Information:
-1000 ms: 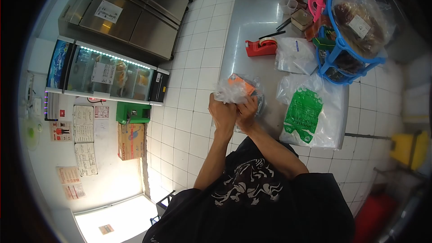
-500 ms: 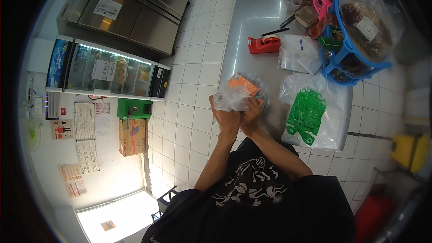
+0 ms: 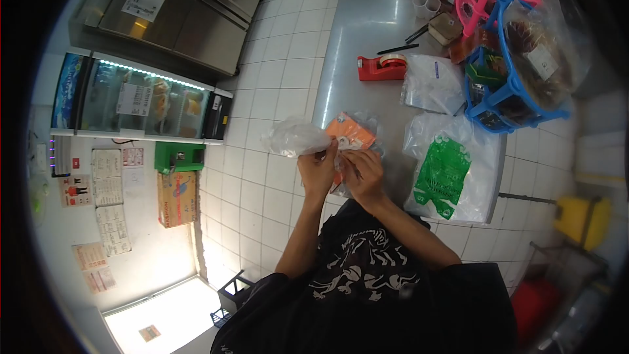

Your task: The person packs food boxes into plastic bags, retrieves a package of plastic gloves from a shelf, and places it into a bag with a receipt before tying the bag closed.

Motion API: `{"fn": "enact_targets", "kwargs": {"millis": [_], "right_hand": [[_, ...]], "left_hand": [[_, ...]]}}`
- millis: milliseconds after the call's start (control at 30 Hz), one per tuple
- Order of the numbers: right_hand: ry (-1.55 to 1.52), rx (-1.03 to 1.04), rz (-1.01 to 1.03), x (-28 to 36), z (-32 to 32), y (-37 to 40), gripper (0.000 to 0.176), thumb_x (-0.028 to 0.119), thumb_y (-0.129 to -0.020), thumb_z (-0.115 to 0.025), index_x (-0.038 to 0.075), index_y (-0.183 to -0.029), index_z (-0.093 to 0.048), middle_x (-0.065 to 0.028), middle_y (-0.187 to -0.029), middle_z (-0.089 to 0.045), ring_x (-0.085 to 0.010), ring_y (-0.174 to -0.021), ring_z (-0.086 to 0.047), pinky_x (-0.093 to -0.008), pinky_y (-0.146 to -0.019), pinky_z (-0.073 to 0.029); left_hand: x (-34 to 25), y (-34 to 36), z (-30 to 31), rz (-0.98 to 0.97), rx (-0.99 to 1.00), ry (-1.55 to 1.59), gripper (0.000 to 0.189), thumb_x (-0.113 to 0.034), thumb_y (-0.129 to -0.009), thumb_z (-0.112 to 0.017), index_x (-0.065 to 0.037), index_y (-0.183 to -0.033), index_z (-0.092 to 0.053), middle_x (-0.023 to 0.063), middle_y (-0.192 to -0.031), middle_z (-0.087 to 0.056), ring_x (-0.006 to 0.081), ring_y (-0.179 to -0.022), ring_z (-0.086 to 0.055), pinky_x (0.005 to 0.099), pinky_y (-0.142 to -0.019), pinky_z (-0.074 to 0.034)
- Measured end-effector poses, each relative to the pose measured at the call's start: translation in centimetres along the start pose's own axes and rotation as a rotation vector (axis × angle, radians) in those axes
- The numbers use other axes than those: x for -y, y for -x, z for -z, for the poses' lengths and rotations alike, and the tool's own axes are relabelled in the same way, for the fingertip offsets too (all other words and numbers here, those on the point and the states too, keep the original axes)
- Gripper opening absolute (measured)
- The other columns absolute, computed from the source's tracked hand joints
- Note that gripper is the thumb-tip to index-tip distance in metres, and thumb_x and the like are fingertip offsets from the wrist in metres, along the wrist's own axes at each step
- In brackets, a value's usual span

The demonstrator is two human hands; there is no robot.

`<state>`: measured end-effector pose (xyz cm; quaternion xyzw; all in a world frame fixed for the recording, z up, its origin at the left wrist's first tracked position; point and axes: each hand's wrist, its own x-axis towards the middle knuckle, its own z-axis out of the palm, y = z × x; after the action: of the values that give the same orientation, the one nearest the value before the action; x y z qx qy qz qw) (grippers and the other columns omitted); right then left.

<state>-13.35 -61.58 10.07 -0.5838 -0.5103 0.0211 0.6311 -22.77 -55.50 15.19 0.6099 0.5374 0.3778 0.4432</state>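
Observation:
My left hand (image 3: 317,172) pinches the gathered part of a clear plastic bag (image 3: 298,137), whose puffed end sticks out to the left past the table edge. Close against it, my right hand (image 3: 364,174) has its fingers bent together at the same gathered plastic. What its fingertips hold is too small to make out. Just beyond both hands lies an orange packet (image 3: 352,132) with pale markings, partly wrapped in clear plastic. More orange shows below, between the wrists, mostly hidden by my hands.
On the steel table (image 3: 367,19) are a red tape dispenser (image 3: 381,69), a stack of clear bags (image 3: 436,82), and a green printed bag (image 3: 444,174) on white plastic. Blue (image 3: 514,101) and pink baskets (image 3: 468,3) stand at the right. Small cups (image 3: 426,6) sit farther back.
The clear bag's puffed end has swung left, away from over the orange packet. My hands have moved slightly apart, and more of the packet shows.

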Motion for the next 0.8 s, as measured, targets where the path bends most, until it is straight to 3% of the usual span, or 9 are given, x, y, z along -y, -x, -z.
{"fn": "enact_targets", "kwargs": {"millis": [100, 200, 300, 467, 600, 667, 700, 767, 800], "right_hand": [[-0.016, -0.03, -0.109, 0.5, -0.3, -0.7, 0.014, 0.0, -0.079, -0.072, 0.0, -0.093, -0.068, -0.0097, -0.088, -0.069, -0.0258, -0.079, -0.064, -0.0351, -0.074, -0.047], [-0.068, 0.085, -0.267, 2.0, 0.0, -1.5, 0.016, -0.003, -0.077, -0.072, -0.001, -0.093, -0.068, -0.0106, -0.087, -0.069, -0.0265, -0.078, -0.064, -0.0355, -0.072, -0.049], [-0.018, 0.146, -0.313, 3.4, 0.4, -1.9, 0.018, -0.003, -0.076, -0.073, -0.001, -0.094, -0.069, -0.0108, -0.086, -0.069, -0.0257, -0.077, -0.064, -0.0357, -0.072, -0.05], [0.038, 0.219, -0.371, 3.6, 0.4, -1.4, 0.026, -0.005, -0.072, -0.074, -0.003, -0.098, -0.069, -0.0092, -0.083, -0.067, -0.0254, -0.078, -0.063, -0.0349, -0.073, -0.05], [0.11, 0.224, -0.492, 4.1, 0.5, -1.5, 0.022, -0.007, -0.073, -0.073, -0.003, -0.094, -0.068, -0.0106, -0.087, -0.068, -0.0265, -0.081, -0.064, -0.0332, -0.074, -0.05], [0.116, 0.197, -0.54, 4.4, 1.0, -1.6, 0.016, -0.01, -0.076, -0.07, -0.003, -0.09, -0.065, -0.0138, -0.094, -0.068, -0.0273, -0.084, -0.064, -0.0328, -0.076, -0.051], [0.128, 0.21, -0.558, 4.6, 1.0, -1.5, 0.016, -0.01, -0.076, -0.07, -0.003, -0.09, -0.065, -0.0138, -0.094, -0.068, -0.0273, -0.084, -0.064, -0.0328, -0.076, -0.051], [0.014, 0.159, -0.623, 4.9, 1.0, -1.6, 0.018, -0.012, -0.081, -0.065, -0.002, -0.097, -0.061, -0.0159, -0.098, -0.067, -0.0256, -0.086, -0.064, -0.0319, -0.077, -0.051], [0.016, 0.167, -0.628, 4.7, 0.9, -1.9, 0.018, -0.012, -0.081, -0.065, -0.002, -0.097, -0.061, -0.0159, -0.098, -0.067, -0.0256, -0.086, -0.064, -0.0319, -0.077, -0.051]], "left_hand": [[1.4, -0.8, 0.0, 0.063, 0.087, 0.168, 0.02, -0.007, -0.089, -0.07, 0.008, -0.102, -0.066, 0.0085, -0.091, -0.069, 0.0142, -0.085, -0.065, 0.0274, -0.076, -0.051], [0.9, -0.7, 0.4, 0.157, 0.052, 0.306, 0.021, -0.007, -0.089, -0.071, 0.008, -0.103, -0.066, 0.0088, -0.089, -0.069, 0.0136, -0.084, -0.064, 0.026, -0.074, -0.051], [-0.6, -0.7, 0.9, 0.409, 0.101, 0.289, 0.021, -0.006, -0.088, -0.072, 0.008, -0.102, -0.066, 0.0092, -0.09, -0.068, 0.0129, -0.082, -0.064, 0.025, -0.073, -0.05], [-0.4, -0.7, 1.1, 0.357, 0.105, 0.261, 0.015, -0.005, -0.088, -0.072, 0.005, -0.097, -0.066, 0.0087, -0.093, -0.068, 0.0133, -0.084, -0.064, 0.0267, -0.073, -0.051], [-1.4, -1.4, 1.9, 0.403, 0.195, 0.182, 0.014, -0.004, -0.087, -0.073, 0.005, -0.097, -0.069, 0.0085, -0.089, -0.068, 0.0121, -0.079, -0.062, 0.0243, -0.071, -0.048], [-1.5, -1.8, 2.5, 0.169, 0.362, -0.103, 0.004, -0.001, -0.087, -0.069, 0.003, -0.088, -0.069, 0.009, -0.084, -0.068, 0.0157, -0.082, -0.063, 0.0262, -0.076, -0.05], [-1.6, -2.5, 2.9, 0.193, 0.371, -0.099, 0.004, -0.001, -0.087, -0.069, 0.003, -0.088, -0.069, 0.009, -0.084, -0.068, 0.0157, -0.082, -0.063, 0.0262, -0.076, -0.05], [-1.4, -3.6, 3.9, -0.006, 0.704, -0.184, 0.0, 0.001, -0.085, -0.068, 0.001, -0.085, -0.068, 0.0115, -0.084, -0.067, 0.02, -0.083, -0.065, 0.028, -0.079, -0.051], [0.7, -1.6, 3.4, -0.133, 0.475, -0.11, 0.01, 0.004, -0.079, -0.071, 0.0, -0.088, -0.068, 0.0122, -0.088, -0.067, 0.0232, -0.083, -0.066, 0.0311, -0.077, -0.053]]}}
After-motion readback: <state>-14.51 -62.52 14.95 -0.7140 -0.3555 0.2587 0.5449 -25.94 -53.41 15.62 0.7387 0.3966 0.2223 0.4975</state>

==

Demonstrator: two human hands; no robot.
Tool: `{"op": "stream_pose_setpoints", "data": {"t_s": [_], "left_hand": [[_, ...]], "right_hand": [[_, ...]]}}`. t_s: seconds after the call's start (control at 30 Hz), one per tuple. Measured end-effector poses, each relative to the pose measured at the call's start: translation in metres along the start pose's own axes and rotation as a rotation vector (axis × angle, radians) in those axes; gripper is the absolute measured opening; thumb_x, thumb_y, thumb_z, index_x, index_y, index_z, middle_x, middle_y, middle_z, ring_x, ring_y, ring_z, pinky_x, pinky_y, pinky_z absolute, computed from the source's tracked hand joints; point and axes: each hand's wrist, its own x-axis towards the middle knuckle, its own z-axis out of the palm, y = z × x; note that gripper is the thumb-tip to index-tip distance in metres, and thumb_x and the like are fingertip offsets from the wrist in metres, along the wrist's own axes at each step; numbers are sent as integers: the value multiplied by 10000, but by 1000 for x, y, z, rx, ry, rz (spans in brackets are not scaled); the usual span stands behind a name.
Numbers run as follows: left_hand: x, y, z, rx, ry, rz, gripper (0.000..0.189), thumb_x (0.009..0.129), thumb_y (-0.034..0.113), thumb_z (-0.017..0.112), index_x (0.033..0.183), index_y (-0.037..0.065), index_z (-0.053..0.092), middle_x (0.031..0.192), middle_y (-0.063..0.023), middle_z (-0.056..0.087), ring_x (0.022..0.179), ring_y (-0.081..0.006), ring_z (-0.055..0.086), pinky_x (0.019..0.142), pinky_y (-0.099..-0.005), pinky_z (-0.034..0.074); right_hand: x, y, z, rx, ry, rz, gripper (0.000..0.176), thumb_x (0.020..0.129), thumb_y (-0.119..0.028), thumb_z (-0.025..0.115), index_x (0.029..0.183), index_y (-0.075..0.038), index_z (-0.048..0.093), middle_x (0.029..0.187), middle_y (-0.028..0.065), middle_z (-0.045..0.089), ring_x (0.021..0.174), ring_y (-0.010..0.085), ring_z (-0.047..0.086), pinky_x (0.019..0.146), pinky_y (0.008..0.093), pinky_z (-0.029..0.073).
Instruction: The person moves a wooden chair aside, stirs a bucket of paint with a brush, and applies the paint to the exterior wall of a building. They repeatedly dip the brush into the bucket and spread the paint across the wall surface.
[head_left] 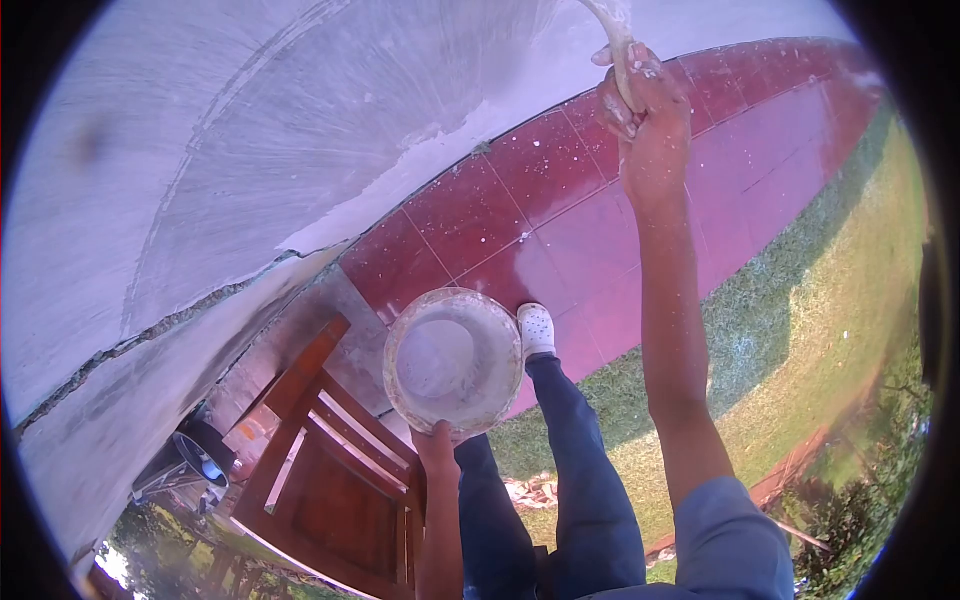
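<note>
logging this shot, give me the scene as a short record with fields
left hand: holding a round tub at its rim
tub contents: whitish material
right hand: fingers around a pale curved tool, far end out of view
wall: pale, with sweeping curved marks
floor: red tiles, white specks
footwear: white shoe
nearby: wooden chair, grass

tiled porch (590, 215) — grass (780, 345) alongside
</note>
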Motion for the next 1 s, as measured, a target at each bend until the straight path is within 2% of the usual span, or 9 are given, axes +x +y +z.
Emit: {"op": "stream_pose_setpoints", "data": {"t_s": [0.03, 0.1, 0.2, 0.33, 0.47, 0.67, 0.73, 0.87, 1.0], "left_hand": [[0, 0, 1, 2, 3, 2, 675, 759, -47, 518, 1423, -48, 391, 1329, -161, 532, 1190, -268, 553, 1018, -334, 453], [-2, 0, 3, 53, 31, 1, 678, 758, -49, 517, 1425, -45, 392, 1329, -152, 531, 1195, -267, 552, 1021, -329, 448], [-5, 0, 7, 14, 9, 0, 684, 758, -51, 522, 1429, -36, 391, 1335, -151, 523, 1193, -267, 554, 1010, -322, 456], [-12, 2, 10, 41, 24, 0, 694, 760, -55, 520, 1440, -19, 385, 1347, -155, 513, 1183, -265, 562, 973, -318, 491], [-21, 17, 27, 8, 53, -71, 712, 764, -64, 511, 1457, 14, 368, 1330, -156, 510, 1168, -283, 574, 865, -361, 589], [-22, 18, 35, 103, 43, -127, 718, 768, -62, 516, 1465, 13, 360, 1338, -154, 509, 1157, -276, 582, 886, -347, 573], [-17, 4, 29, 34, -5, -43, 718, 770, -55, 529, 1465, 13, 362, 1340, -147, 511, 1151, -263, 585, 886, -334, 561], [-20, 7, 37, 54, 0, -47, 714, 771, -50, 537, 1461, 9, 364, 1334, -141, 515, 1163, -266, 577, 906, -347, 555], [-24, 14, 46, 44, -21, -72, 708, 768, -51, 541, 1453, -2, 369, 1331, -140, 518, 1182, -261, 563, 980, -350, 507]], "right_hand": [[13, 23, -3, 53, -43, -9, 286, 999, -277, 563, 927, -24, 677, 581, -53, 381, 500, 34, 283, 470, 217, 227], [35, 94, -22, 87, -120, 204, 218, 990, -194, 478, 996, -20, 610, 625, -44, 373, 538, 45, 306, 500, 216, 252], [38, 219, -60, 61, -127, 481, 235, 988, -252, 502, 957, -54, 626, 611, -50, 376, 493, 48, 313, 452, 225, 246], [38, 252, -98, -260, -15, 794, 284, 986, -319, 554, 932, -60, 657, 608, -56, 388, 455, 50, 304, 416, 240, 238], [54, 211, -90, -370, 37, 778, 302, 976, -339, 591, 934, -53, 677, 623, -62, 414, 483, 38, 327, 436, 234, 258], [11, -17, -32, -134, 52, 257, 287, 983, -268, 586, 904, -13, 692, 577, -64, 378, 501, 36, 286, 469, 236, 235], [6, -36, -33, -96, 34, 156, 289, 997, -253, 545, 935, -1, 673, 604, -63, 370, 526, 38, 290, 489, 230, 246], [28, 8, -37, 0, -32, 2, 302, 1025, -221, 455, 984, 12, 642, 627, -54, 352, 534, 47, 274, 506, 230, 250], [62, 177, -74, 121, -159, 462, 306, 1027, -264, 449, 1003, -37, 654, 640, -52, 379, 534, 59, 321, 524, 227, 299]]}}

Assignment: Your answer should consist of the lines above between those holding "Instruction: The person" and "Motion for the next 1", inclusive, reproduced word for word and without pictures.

Solution to this exercise:
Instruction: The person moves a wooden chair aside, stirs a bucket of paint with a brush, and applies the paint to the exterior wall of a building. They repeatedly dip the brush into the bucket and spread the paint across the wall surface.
[head_left] 
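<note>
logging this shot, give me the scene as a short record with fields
left hand: holding a round tub at its rim
tub contents: whitish material
right hand: fingers around a pale curved tool, far end out of view
wall: pale, with sweeping curved marks
floor: red tiles, white specks
footwear: white shoe
nearby: wooden chair, grass

tiled porch (590, 215) — grass (780, 345) alongside
</note>
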Motion for the next 1 s, as measured, a target at each bend until the straight path is within 2% of the usual span, or 9 are given, axes +x +y +z.

The answer has been given, and the exercise is done.